> What you will do
Would you please transcribe, exactly as written, the lines of the entries below starting at the one that holds "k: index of" and ending at the one that holds "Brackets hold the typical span", both included?

> Records supplied
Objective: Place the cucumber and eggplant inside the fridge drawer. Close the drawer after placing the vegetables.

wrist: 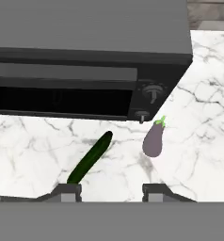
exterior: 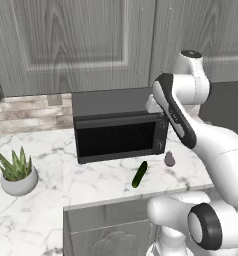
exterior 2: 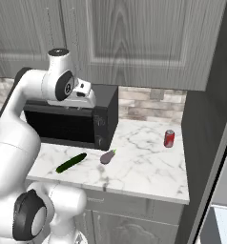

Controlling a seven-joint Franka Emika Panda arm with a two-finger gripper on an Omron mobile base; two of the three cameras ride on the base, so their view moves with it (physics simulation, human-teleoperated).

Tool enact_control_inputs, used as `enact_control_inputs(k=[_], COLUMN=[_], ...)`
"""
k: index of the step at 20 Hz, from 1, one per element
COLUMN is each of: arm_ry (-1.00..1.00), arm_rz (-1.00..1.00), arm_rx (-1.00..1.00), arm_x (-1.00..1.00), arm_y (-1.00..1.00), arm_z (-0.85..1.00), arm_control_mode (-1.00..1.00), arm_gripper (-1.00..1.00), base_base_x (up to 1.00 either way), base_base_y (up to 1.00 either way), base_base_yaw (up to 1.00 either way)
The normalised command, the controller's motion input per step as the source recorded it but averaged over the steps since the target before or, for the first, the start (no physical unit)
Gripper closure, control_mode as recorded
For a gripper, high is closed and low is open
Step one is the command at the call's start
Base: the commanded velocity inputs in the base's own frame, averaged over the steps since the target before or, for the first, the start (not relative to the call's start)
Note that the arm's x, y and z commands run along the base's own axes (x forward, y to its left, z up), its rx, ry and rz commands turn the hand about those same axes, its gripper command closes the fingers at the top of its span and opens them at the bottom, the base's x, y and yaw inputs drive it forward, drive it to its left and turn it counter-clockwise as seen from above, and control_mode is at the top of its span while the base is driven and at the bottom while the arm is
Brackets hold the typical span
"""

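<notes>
The dark green cucumber (exterior: 139, 174) (exterior 2: 71, 163) (wrist: 90, 157) lies on the marble counter in front of the microwave. Just to its right rests the greyish-purple eggplant (exterior: 169, 159) (exterior 2: 107, 157) (wrist: 154, 139), apart from it. My gripper (wrist: 111, 190) hovers high above both, looking down, open with nothing between its fingers. The cucumber's near end lies by the left fingertip (wrist: 69, 190) in the hand view. A pale blue-white corner of the fridge drawer (exterior 2: 225, 224) shows at the lower right of the right base view.
A black microwave (exterior: 118, 127) (exterior 2: 72, 119) (wrist: 85, 56) stands behind the vegetables. A red soda can (exterior 2: 169, 138) sits farther right by the dark fridge side (exterior 2: 206, 143). A potted plant (exterior: 17, 172) is at the counter's left. Grey cabinets hang above.
</notes>
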Motion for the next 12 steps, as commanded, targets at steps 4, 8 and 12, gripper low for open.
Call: enact_control_inputs(k=[4,8,12], arm_ry=[0.00,0.03,0.23], arm_rz=[0.00,0.00,-0.29], arm_rx=[0.00,-0.02,0.00], arm_x=[-0.59,-0.90,-0.41], arm_y=[0.03,0.24,0.35], arm_z=[-0.11,-0.64,-1.00], arm_control_mode=[-1.00,-1.00,-1.00], arm_gripper=[-1.00,-1.00,-1.00], base_base_x=[0.00,0.00,0.00], base_base_y=[0.00,0.00,0.00], base_base_yaw=[0.00,0.00,0.00])
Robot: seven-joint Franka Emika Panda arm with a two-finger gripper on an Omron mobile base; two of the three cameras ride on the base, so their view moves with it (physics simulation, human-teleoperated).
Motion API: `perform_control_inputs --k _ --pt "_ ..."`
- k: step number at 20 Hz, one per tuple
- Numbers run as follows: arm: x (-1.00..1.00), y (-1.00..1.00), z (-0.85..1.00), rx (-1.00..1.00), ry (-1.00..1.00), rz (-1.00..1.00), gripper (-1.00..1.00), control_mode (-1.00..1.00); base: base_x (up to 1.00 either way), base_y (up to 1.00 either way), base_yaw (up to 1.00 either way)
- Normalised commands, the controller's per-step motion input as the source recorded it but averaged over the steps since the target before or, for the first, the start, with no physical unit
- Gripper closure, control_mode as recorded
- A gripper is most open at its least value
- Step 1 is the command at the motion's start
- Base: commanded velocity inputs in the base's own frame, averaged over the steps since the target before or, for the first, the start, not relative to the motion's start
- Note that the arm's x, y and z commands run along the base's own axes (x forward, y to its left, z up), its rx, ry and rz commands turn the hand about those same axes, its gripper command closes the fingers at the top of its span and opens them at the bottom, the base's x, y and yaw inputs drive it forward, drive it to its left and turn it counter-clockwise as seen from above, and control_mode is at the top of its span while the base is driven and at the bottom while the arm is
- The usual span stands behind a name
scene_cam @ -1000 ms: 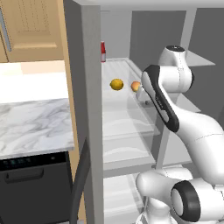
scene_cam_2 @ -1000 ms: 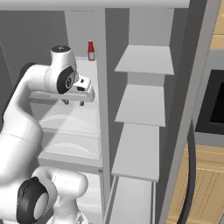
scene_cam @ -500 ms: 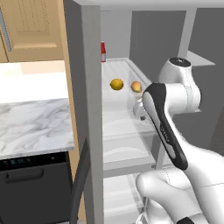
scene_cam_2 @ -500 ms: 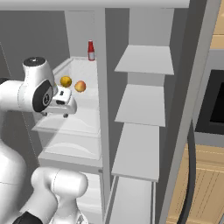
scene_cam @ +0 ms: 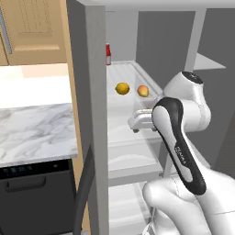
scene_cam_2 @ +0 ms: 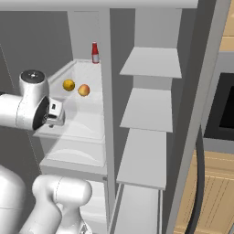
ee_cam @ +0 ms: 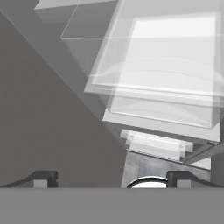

> Output of the exercise
k: index of the step at 20 Hz, from 1, one per element
COLUMN is each of: arm_ry (-1.00..1.00), arm_rz (-1.00..1.00), arm_rx (-1.00..1.00), arm_x (-1.00..1.00), arm_y (-1.00..1.00), arm_z (-0.85..1.00), arm_control_mode (-1.00..1.00), arm_gripper (-1.00..1.00), base_base_x (up to 1.00 either way), base_base_y (up to 1.00 either way), base_base_yaw (up to 1.00 either way)
The normalised command, the controller's motion input per step as the source recorded it but averaged over the steps since the target before or, for the first, the start (no physical unit)
Gripper closure, control_mode as recorded
For a gripper, high is closed and low is open
Step one is the command at the call's start
Base: the commanded velocity inputs in the base's own frame, averaged over the steps since the target before or, for the first, the start (not relative to the call's start)
Note that the arm's x, y and z commands run along the base's own axes (x forward, y to its left, z up), its rx, ry and rz commands turn the hand about those same axes, its gripper command closes the fingers at the top of its span and opens them at the bottom, the base's x, y and yaw inputs drive it forward, drive it to its left and turn it counter-clockwise as seen from above, and control_mode is at the top of its span while the base is driven and at the bottom while the arm is
Brackets hold the typical span

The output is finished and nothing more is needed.